Towards a de-globalisation or a re-globalisation of the economy?

Did COVID and the war in Ukraine mark the death of globalization or its transformation? At the Davos Forum, the questioning is profound, just as the global economy is slowing down.

Historically advocated by anti-globalization movements, far from the hushed salons of the Forum, “de-globalization” has come back in force in the face of the profound disorganization of production chains linked to the war in Ukraine and the confinements in China.

“The price to pay or the time to wait are no longer compatible with our industry,” said Loïc Tassel, president for Europe of the American consumer goods group Procter & Gamble, during a conference on Monday. citing the example of the disruptions in the port of Shanghai. “We are now introducing the costs and resilience of production chains into the equation. It was far from our mind three years ago”, he continued, believing that “globalization is taking a break”.

The city of Shanghai is the symbol of the extreme tension on supply chains, which have had to deal for weeks with the closure of factories and the saturation of its port. The Chinese “zero COVID” strategy greatly extends delivery times for companies. Added to this is the war in Ukraine and the severe disruptions affecting the prices and supply of energy and agricultural raw materials, which threatens to lead to famines in certain fragile countries.

Rather than “de-globalisation”, Pamela Coke-Hamilton, director of the International Trade Centre, an agency based in Geneva, prefers to speak of diversification and relocation to closer and less conflictual areas.

The cheapest

However, “reglobalization” comes up against the very way in which globalization has gradually shaped itself on the planet: most of the time towards the least expensive, at the cost of massive dependence on certain regions.

“We have never imported as much from China as since we said that we had to depend on it less”, ironically launches Gilles Moëc, the chief economist of the Axa group, in the bays of Davos. “Besides, one of the reasons people are nervous right now is that if China were unable to meet global demand because of the pandemic, then it would be a disaster. »

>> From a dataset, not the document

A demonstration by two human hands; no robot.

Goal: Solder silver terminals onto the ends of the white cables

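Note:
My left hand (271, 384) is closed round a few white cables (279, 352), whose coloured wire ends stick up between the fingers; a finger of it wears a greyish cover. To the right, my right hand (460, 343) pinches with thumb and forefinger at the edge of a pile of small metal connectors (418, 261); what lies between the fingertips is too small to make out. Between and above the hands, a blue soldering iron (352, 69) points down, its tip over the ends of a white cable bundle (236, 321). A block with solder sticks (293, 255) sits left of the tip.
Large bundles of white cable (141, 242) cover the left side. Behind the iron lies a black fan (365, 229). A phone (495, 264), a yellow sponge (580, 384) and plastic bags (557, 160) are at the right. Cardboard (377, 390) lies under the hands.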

Regarding the global economic panorama, “the horizon has darkened,” noted Monday the Managing Director of the International Monetary Fund, Kristalina Georgieva, in Davos. And while the 3.6% global growth forecast for this year rules out a global recession, “that doesn’t mean it’s out of the question” among developed countries or for highly vulnerable countries. The clouds are already gathering in the developed areas, according to the OECD: growth was only 0.1% in the first quarter quarter on quarter, said this international organization on Monday, and a decline of 0, 1% was even recorded for the G7 countries.

In fact, one of the reasons people are nervous right now is that if China were unable to meet global demand because of the pandemic, then it would be a disaster.

The second quarter promises to be sluggish, with the war in Ukraine taking root and Chinese confinements increasing.

After spending lavishly during the pandemic, “the recipe to put in place is not obvious, and that worries everyone a little”, adds Gilles Moëc. This, especially since central banks, like that of the United States, are increasing their interest rates sharply in order to fight against high inflation, contrary to the potions chosen during the COVID crisis.

The European Central Bank is also set to exit negative rates despite a sharp downward revision last week of the Commission’s growth forecast for the year in the euro zone, from 4% to 2.7% .

Engine of the world economy, China is not to be outdone, revealing in recent days its worst economic performance in two years, with retail sales and industrial production at half mast in April, as well as unemployment close to its record.